MihaiSurdeanu commented 6 years ago

Yes, the sentence boundaries are reasonable here... Can you please do an ablation test to understand where the most significant slowdown is? Is it parsing? In the grammars? In grounding? In the code following the grammars? Thanks!

kwalcock commented 6 years ago

The program has been running with a profiler since yesterday and there will be results soon. I wonder how the artificial period you suggested previously will affect provenance if it is inserted outside of the processor. Could the situation be handled by what you are working on now with the tokens, some of which are being inserted behind the scenes like ", and"? If some sort of "paragraph breaker" was in the pipeline, it could look for "not end of sentence puncutation"-newline-newline and create the artifical token to make sure the (potential) sentence has ended. The forthcoming interval correction would take care of provenance considerations.
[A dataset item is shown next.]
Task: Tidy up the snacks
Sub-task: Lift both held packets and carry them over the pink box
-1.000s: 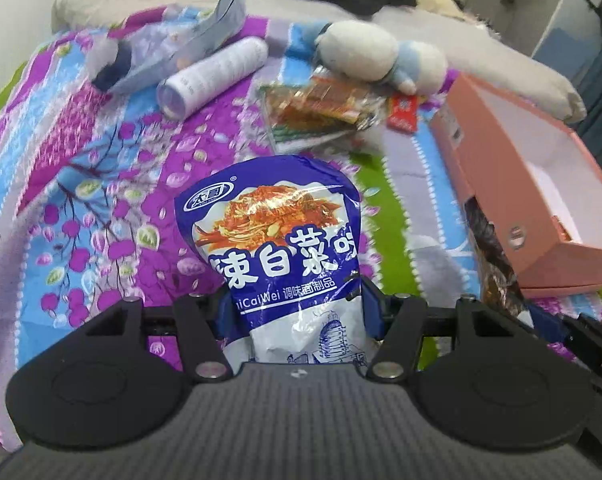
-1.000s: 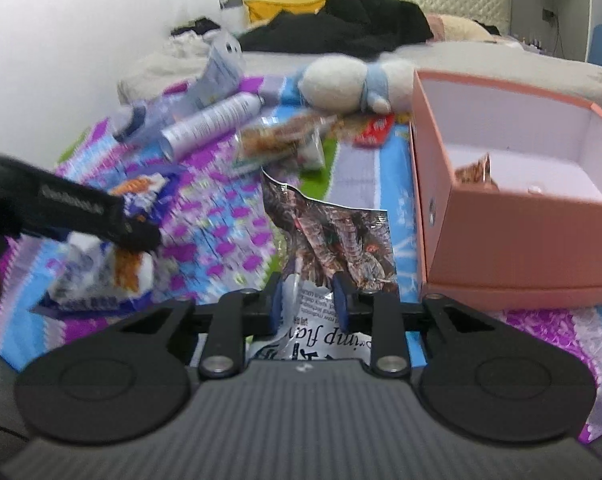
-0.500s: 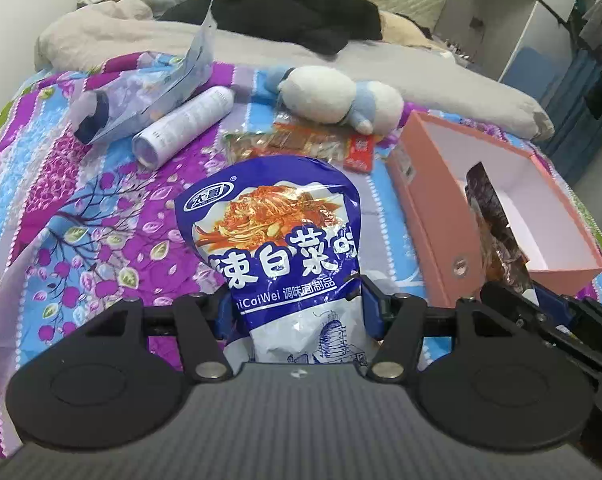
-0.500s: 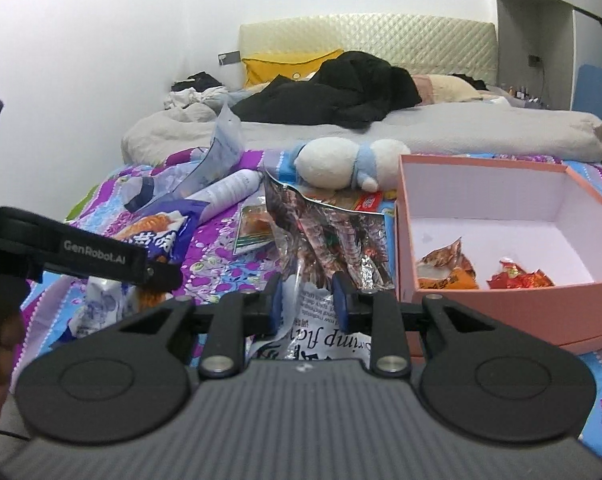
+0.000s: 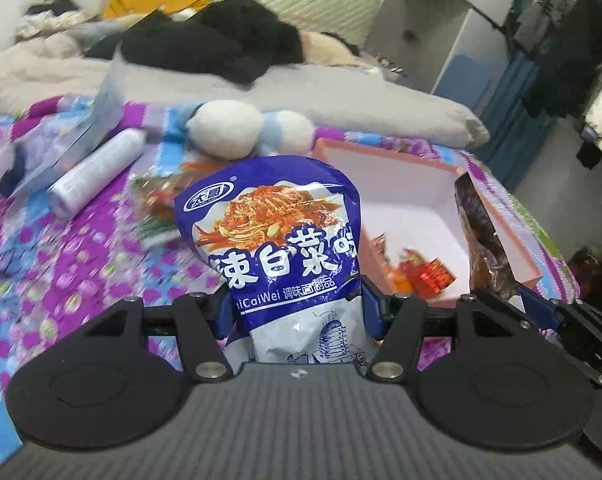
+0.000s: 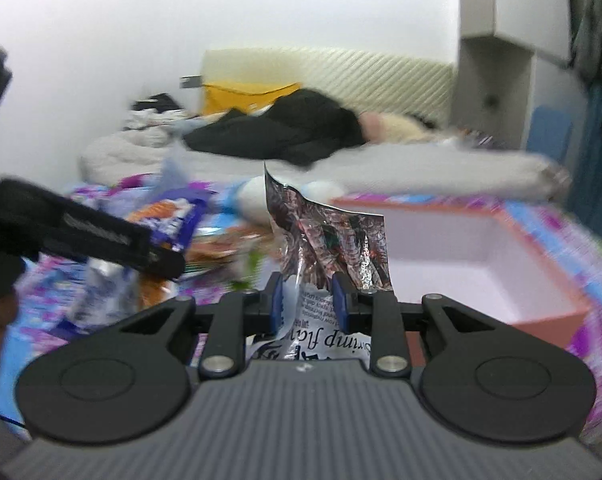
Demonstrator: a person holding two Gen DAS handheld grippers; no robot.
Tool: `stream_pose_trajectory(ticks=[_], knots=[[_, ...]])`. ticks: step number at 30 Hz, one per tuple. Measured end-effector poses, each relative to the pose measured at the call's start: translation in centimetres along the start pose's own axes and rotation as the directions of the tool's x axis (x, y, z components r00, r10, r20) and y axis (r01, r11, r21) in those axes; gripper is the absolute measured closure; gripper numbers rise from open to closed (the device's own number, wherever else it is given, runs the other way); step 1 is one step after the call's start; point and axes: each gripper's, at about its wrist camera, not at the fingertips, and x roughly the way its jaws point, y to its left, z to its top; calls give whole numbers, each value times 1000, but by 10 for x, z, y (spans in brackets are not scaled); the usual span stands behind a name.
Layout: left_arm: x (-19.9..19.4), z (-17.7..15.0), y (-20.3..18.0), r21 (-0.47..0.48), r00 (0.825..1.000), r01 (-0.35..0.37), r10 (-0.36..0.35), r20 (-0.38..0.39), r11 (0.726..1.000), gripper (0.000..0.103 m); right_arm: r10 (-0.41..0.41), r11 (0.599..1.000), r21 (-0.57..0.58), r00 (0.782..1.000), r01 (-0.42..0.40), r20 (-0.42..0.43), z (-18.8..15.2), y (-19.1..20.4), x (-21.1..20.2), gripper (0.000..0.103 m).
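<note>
Both grippers carry snacks toward the open pink cardboard box (image 5: 497, 216): the left gripper (image 5: 297, 308) clamps a blue-and-white plastic noodle-snack pouch (image 5: 277, 240), and the right gripper (image 6: 306, 300) clamps a crinkled dark foil shrimp-snack bag (image 6: 333, 240). Next, each needs lowering inside the box, beside the red wrappers (image 5: 425, 272), before the jaws let go.

Blue and white snack pouch (image 5: 285, 248) printed with red-orange noodles and white lettering. Dark brown, silvery shrimp packet (image 6: 333, 240), black script on its white lower part. Salmon-pink box (image 5: 497, 220), pale pink-white inside, red and orange wrappers (image 5: 421, 274) within. Bed cover (image 5: 61, 264) purple, blue, floral. White and light-blue plush (image 5: 245, 132). White tube (image 5: 97, 172).
</note>
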Motion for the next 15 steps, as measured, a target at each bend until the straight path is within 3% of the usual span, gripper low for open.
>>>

kwalcock commented 6 years ago

In the current design, but perhaps not the new one Becky is working on, the few lines of keepCAGRelevant are a hotspot. This is because Mentions are repeatedly compared to each other there, and really a very slow Mention.equals is the culprit. It uses the hashCode. hashCode is a def for Mentions, meaning that it is always recalcuated. A simple equals can bail at the first unequal field, but hashCode doesn't. So, it is always recalculated and calculated to the end, making it very slow. I added a local hashCode buffer and the execution time for keepCAGRelevant went from 170 seconds to 0.664 seconds. I'm checking if anything else makes lots of comparisons. This may be a very good place to use a lazy val if the Mention state doesn't change and it doesn't mess up subclasses. That would mean a patch to processors, though.

kwalcock commented 6 years ago

The next hot spot was State.mergeLuts which has a line mentions.distinct which will go repeatedly through all the mentions and check for equality. Since this is already in Processors, I added caching to the Mention hashCode. It looks promising so far. Playing with object identity is dangerous, so several people should look at this in the end. The longer text should at least finish.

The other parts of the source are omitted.